Tag Archives: Crochet

Oh the Afghans my Fingers Have Worked

31 Oct

SUNDAY MEMORIES

Judy Wills

I have mentioned in other musings that I really love to crochet!  I taught myself to crochet, but took lessons to learn to knit.  Unfortunately, nothing I knitted fit!  I could knit to gauge, but when the garment was finished – it still didn’t fit!  It was either too big, or too small.  Just never worked.  So I have done more crocheting than knitting, and have a great pleasure in it.

When I was learning to crochet, one of the main patterns I saw was the “traditional Granny Square” afghan. 

It is made with left-over tidbits of yarn, in no particular pattern or color, but always bordered in black.  While I love the look, I have never made a “traditional” Granny Square afghan.  Perhaps someday….

For some reason, I started making afghans – more for gifts to friends and family than to myself.  Not sure just why, but I remember the first one I made.  We were living in Panama City, Florida (actually Tyndall AFB) and had met a family through our church.  I became very close friends with the wife of the family.  When they were about to move from Panama City back to their hometown, I wanted to do something for them that they could enjoy, and perhaps remember me (our family) when they used it.  I found this pattern and liked it. 

 Lynn and I went to a yarn shop in Panama City to try to match the colors of her couch, which we did.  I purchased a lovely yarn that was 4-ply, worsted weight (size), but was nice and light.  When I finished the afghan, I found that I had nearly enough yarn left to make another one!  And so I did – one for me.  Here is a picture of that afghan.  It sat on the back of our couch for many years – and actually it reminded me of Lynn and her family as much as I had hoped it would remind Lynn of our family.

1987 – Seaford, Virginia – Judy and Janet on our couch – the afghan behind us

And so, I found that I would make an afghan for wedding presents through the years, in this same pattern.  I used many different colors, but the same pattern.  My favorite color pattern was dark chocolate brown down to an off-white or cream color.  I made quite a few of those colors, but have no picture of any of them.  I did find another pattern for a small lap afghan, and had enough brown-tone yarn left to make a couple of small ones in that yarn.  I gave them to our church to give to a mission project we did.

My Aunt Jessie wanted one in that pattern, so I made her one in tones of pink.  I made one of the same colors for our Karen. 

I made one of burgundy shades for our Janet. 

I made one in shades of royal blue for a nephew and his fiancé (no picture).  I made one in cream with a stripe of dark rust to match the couch of my best friend, Sue.

So, you can see I’ve worked a lot of afghans in that pattern.

But not too long ago, I found this pattern in a book.

While I liked the pattern, I wanted to make a smaller afghan for our Karen – sort of a “half” afghan.  Her husband, Brian, likes to sleep in a cold room, so I made a small afghan in just white and aqua just for Karen to cover herself when the room got too cold.  

And so, when I looked at that pattern in the pattern book recently, I thought to myself, “that looks really pretty.” 

But when I purchased the yarn to make it like the picture, I again thought to myself “how can these colors possibly go together???”  But now that I’m working on it, they go together amazingly!  And bordered by white just makes the colors “pop” out!  This one will be a wedding present, as well.

This is such fun!  I am so glad to be able to work these things!  God is good!

Judy is living in Central Florida with her retired U.S. Air Force husband of 50+ years. Born in Dallas, Texas, she grew up in the Southwestern United States.She met her husband at their church, where he was attending the university in her town. After college and seminary, he entered the Air Force, and their adventures began.They lived in eight of our United States, and spent six years in Europe, where their oldest daughter was born. She was a stay-at-home mom for many years .

  Judy has always been involved with music, both playing the piano and singing.

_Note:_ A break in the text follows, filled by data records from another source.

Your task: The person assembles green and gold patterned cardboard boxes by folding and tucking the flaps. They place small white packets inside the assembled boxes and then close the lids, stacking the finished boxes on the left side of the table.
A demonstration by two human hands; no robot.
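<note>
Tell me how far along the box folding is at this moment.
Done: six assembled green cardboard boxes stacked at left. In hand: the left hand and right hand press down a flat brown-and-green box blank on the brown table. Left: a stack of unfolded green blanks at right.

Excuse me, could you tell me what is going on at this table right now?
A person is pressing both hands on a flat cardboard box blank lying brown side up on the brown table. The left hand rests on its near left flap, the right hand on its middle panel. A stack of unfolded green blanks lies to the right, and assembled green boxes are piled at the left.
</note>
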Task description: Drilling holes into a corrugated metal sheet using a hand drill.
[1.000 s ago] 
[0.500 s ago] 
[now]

Always interested in exercise, she was an aerobic dancing instructor, as well as a piano teacher for many years, and continues to faithfully exercise at home.

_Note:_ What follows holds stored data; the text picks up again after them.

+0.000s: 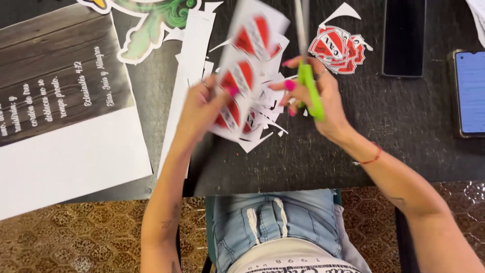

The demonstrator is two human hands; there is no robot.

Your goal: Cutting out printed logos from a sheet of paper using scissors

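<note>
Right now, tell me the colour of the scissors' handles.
Bright green: the scissors in the right hand show best in the head view.

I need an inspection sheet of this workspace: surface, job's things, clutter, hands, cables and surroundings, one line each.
Surface: dark table, worn and scratched.
Job's things: printed sheet of red and white shield emblems, held up by the left hand; green-handled scissors in the right hand, blades pointing away from the person; pile of cut emblems beyond the right hand.
Clutter: white paper scraps under the sheet; large dark poster at left; green cutout at top; two phones, one dark, one lit.
Hands: both bare, pink nails; red string on right wrist.
Cables: nothing seen.
Surroundings: patterned brown floor; person's jeans at the table edge.
</note>
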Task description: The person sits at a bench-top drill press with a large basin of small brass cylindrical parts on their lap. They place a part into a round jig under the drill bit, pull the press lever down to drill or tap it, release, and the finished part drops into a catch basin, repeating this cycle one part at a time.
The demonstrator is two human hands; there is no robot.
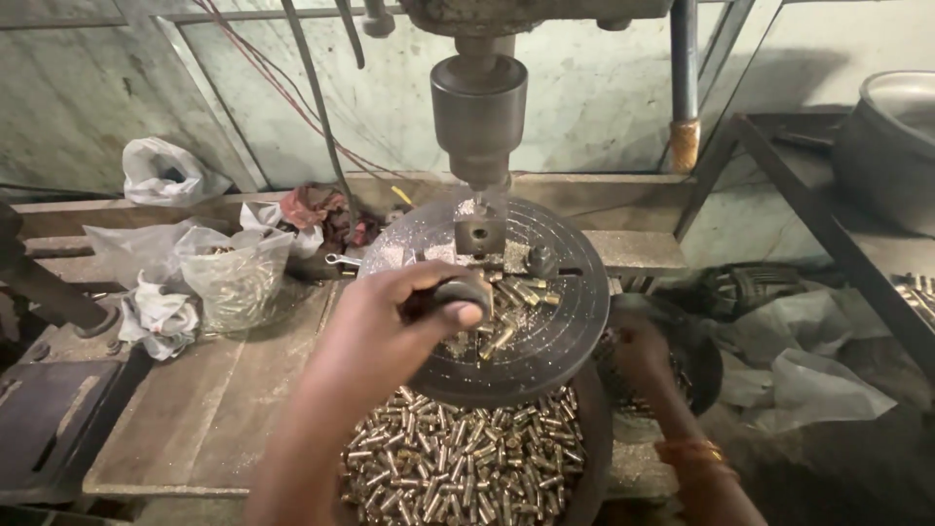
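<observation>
Left hand (390, 326) fingers clenched on dark knob (458, 292) — axis unclear; right hand (638, 351) fingers' state indiscernible.

Your left hand (390, 321) grips a black knob (458, 292) over the dark grey round table (565, 331), which is dusted with pale metal shavings. Below it lies a heap of brass-yellow, shiny small parts (458, 468). Your right wrist wears an orange-gold bangle (690, 450). The plastic bags (234, 273) at left are cloudy white.

Crumpled plastic bags (185, 263) and a metal pot (891, 136) flank the bench.
</observation>
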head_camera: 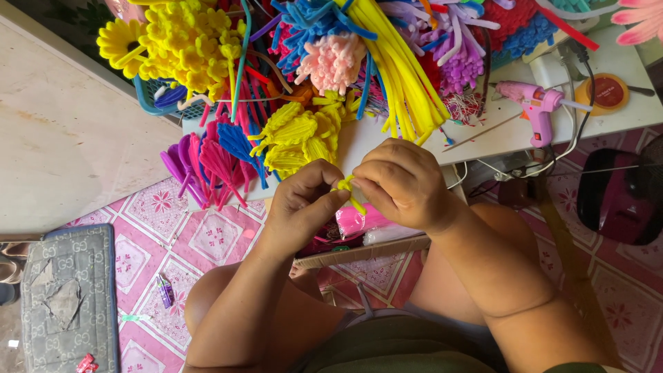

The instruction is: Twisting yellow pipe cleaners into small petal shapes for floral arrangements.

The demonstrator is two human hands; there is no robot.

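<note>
Both hands, left hand (300, 207) and right hand (400, 183), are pinching a fuzzy yellow pipe cleaner (349, 190) in a tight grip beside the white table (497, 135) heaped with chenille flowers (297, 135).

**Bright colours around the hands**

Between the left hand (298, 207) and right hand (400, 183) sits a yellow pipe cleaner (347, 188). Above lie yellow, blue, magenta and purple pieces. Right: a pink glue gun (535, 105). Below: pink floral floor tiles (159, 235).
</note>
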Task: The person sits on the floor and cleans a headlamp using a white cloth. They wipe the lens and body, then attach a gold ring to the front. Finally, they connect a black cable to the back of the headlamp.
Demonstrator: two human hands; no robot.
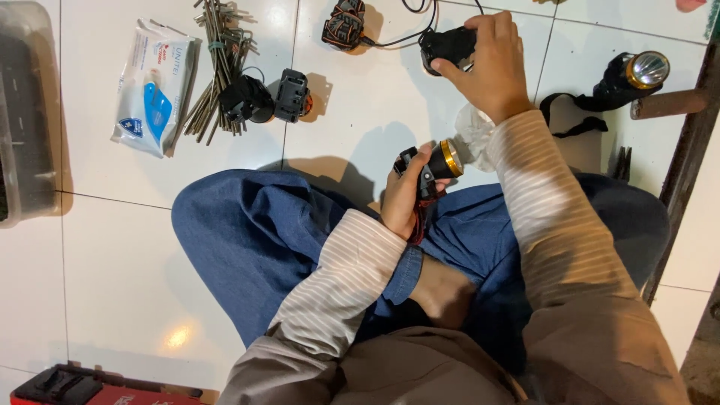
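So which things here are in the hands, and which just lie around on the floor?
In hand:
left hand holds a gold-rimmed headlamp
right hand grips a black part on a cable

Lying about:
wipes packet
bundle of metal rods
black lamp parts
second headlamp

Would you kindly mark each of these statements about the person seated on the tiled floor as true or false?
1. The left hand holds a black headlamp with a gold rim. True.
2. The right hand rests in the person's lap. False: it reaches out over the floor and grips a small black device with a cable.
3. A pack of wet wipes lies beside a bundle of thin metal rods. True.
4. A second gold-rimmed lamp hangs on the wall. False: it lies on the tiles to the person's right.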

After moving to Central Florida, she served as a church secretary for nearly nine years.Her main hobby at this point in time is scanning pictures and 35mm slides into the computer. She also enjoys scrapbooking.She and her husband have two married daughters and four grandchildren, including grandtwins as well as a great-grandson. She and her husband enjoy the Disney parks as often as possible.

Wheat Weaving

14 Aug

SUNDAY MEMORIES

Judy Wills

 

There are a few crafty things I enjoy doing – some I’m rather good at, some that try my patience at times, and some that I do because I have to.

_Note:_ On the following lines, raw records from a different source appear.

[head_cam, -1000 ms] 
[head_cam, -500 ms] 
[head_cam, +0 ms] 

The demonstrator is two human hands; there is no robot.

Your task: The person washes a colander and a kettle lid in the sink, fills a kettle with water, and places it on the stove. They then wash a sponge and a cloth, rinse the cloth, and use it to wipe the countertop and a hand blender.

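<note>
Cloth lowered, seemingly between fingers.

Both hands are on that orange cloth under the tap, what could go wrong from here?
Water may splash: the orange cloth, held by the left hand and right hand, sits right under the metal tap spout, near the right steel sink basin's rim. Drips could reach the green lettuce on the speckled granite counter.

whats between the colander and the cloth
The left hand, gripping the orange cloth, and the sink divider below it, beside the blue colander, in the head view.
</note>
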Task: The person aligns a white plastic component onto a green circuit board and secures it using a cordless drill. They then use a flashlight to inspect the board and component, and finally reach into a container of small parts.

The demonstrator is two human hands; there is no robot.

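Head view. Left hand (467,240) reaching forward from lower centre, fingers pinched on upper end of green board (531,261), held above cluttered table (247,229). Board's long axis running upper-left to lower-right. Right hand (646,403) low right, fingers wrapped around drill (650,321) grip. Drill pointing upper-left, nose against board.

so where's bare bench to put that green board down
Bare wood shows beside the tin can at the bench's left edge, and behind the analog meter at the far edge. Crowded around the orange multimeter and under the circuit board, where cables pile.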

One of the things I feel I’m rather good at doing is crocheting. I enjoy doing it – can practically do it in my sleep, or rather do it and watch TV at the same time. I enjoy making things for new brides, such as pot holders and kitchen towels that can attach to the stove handle or a rack on the cabinet door. I crochet the top of the towel with a flip-over “handle” that includes a buttonhole, then I add the button for attachment. Unfortunately, my hands are becoming a bit arthritic, and the really tight hold I use for the pot holders have become uncomfortable.

I was into scrap booking for quite a while, but was rather slow at it. I had set up the card table in our home “office” but that left very little room for anything else in the room, what with the computer desk, my sewing machine table (with machine), and two file cabinets. So all that equipment is now out in the garage in a storage cabinet. Perhaps someday I’ll get back to it, but not right now.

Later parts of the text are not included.